Use of natural language processing to extract and classify papillary thyroid cancer features from surgical pathology reports

Ricardo Loor-Torres,Yuqi Wu,Esteban Cabezas,Mariana Borras,David Toro-Tobon,Mayra Duran,Misk Al Zahidy,Maria Mateo Chavez,Cristian Soto Jacome,Jungwei W. Fan,Naykky M. Singh Ospina,Yonghui Wu,Juan P. Brito
2024-05-23
Abstract:Background We aim to use Natural Language Processing (NLP) to automate the extraction and classification of thyroid cancer risk factors from pathology reports. Methods We analyzed 1,410 surgical pathology reports from adult papillary thyroid cancer patients at Mayo Clinic, Rochester, MN, from 2010 to 2019. Structured and non-structured reports were used to create a consensus-based ground truth dictionary and categorized them into modified recurrence risk levels. Non-structured reports were narrative, while structured reports followed standardized formats. We then developed ThyroPath, a rule-based NLP pipeline, to extract and classify thyroid cancer features into risk categories. Training involved 225 reports (150 structured, 75 unstructured), with testing on 170 reports (120 structured, 50 unstructured) for evaluation. The pipeline's performance was assessed using both strict and lenient criteria for accuracy, precision, recall, and F1-score. Results In extraction tasks, ThyroPath achieved overall strict F-1 scores of 93% for structured reports and 90 for unstructured reports, covering 18 thyroid cancer pathology features.

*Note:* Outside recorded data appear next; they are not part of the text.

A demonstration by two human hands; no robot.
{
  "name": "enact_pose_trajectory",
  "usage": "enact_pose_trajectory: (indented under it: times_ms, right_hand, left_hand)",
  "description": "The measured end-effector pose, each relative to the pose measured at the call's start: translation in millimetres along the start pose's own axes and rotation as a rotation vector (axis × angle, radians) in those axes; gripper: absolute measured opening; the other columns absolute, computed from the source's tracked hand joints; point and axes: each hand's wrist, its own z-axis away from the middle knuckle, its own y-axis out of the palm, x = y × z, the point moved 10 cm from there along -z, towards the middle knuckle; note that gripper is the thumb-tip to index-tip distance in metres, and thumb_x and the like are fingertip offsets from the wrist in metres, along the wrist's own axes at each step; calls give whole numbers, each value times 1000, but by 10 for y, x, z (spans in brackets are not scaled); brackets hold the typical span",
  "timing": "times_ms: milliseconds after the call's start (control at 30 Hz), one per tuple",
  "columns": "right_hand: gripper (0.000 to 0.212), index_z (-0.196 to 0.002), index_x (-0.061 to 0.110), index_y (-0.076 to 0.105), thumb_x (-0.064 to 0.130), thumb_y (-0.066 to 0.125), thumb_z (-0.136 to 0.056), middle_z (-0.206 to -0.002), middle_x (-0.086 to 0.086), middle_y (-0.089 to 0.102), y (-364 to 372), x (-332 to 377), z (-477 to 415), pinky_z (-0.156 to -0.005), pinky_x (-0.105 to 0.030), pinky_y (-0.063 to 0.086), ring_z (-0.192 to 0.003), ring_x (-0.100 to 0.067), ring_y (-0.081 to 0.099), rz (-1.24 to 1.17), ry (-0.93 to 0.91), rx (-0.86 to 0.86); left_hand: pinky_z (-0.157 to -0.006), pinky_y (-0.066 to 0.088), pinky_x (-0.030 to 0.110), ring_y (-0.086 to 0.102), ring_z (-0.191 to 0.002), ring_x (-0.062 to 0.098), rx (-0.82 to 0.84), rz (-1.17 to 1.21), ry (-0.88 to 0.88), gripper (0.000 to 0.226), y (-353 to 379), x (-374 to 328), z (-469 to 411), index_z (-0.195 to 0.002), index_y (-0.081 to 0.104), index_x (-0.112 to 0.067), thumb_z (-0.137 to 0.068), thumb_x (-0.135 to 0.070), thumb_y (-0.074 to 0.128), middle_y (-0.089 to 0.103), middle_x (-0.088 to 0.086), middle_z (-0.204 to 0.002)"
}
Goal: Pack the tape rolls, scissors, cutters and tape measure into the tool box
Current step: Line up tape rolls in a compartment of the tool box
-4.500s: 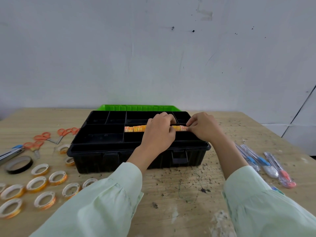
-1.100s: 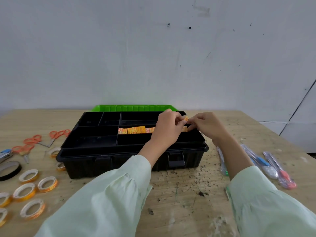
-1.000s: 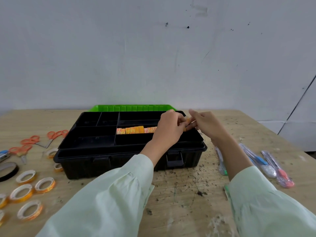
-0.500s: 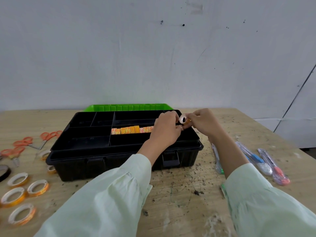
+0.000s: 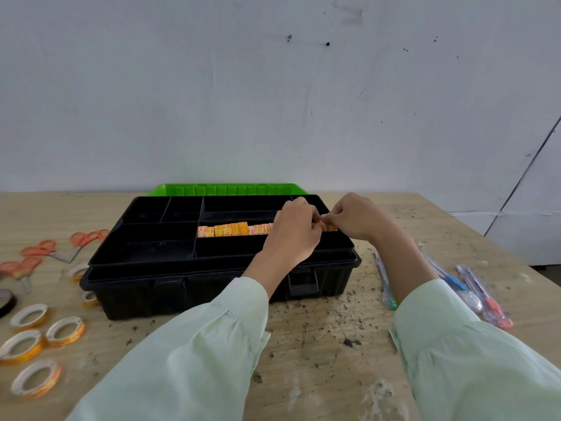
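Note:
The black tool box (image 5: 188, 281) lies open on the wooden table, its green lid (image 5: 224, 189) folded back. A row of orange tape rolls (image 5: 233, 230) stands on edge in a middle tray compartment. My left hand (image 5: 296, 235) and my right hand (image 5: 353, 218) meet at the row's right end, fingers curled and pinching an orange tape roll (image 5: 326, 226) there. Several loose tape rolls (image 5: 65, 328) lie on the table at the left. Orange scissors (image 5: 82, 240) lie further back on the left. Several cutters (image 5: 482, 294) lie on the right.
A black tape roll (image 5: 4, 300) shows at the left edge. One green-tipped cutter (image 5: 385, 284) lies close to the box's right side. The other tray compartments look dark and hold nothing that I can see. The table's right edge runs past the cutters.
My right hand had lifted a tape roll above the box's right end; now both hands have lowered it onto the end of the row. The view has shifted slightly.

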Motion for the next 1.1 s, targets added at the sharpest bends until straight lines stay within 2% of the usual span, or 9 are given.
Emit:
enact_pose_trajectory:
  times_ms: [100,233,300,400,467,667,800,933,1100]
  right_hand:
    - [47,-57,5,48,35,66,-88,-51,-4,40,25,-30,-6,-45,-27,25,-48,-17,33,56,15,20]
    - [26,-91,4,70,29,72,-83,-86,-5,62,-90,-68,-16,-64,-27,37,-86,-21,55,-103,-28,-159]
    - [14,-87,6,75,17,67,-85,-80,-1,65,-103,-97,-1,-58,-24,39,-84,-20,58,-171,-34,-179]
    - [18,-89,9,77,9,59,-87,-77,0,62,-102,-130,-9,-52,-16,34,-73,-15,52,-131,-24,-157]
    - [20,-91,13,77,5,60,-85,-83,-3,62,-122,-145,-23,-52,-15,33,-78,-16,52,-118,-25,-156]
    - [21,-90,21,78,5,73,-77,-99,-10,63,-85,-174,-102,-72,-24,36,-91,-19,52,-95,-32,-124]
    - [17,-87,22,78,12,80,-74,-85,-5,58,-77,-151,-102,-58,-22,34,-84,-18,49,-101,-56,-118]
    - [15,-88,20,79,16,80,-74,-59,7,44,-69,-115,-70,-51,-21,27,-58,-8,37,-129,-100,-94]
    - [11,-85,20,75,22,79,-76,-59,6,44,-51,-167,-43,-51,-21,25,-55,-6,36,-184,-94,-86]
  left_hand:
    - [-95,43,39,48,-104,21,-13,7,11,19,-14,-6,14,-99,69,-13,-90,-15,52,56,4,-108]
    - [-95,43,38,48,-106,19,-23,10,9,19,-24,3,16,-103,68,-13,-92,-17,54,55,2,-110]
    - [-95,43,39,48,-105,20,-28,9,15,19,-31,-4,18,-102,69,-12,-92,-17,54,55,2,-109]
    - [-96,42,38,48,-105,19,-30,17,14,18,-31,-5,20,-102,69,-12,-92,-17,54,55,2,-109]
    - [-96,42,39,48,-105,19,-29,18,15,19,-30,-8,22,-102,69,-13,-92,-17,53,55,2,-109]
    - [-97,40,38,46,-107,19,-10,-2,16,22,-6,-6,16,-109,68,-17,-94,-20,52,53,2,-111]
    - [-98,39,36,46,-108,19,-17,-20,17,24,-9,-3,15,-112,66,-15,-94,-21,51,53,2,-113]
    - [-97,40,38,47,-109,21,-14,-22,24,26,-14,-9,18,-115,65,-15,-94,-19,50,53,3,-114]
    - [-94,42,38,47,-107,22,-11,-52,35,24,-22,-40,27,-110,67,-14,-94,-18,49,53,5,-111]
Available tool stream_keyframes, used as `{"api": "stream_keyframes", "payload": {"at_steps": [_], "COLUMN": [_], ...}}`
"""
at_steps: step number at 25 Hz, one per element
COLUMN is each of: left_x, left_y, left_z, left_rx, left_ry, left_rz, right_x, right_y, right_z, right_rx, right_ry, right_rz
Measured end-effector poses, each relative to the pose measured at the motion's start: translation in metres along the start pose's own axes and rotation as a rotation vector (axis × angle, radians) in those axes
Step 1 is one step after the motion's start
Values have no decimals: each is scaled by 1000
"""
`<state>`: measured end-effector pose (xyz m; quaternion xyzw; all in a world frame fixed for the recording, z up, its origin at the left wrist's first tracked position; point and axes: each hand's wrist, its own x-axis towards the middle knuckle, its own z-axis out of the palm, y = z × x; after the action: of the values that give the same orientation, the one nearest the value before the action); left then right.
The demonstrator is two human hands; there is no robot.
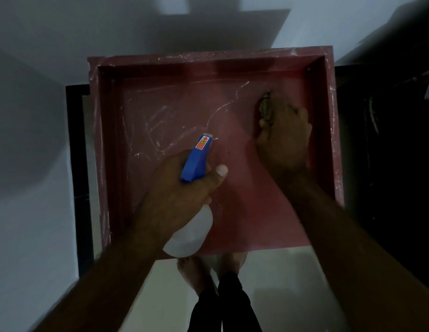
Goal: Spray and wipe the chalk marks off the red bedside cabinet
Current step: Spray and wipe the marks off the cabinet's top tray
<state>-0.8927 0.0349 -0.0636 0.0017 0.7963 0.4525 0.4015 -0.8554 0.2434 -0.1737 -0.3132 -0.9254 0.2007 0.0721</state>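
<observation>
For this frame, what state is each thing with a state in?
spray bottle: held in left hand, nozzle aimed over the red cabinet.
cloth: bunched, held by right hand against the cabinet top, right side.
chalk marks: unwiped across left and middle.
red cabinet: top partly marked, near-right area bare.

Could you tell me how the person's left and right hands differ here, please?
The left hand grips a blue-headed spray bottle; the right hand holds a dark cloth. The left hand is beside the chalk marks, the right hand near the right wall of the red cabinet. Both are over its top.
</observation>
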Motion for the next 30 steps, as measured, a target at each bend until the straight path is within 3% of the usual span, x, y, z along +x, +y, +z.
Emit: {"api": "stream_keyframes", "payload": {"at_steps": [2,5,7,9,11,14,17,19,21,22,24,28,30], "left_x": [3,7,8,7,7,8,7,7,9,10,11,12,14], "left_y": [0,-1,0,1,3,5,5,5,5,4,3,4,4], "left_z": [-2,-4,-5,-5,-4,-3,-3,-4,-4,-3,-1,0,-1], "left_rx": [6,0,12,14,19,15,9,17,46,47,12,19,19], "left_ry": [6,15,10,16,29,37,30,29,32,36,38,41,46], "left_rz": [15,11,13,23,19,27,41,41,36,30,23,28,25], "right_x": [-2,-4,10,10,4,0,19,21,17,16,18,31,30], "right_y": [-11,-9,2,3,-13,-14,-5,-3,-14,-20,-14,13,2], "right_z": [4,6,1,-5,-12,23,23,4,-14,-1,1,-8,-1], "right_rx": [17,2,-16,-63,-22,-48,-19,-68,-14,27,27,-19,4], "right_ry": [-23,-173,-168,-42,-22,-228,-249,-76,-40,-55,-173,-37,-21], "right_rz": [-46,-314,-242,-45,-8,-353,-126,25,-15,-147,-283,-21,9]}}
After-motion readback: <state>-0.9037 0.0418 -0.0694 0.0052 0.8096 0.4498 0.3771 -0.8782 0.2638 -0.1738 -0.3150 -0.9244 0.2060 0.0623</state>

In classification tasks, ThyroPath-extracted information demonstrated an overall accuracy of 93% in categorizing reports based on their corresponding guideline-based risk of recurrence: 76.9% for high-risk, 86.8% for intermediate risk, and 100% for both low and very low-risk cases. However, ThyroPath achieved 100% accuracy across all thyroid cancer risk categories with human-extracted pathology information. Conclusions ThyroPath shows promise in automating the extraction and risk recurrence classification of thyroid pathology reports at large scale. It offers a solution to laborious manual reviews and advancing virtual registries. However, it requires further validation before implementation.
Computation and Language
What problem does this paper attempt to address?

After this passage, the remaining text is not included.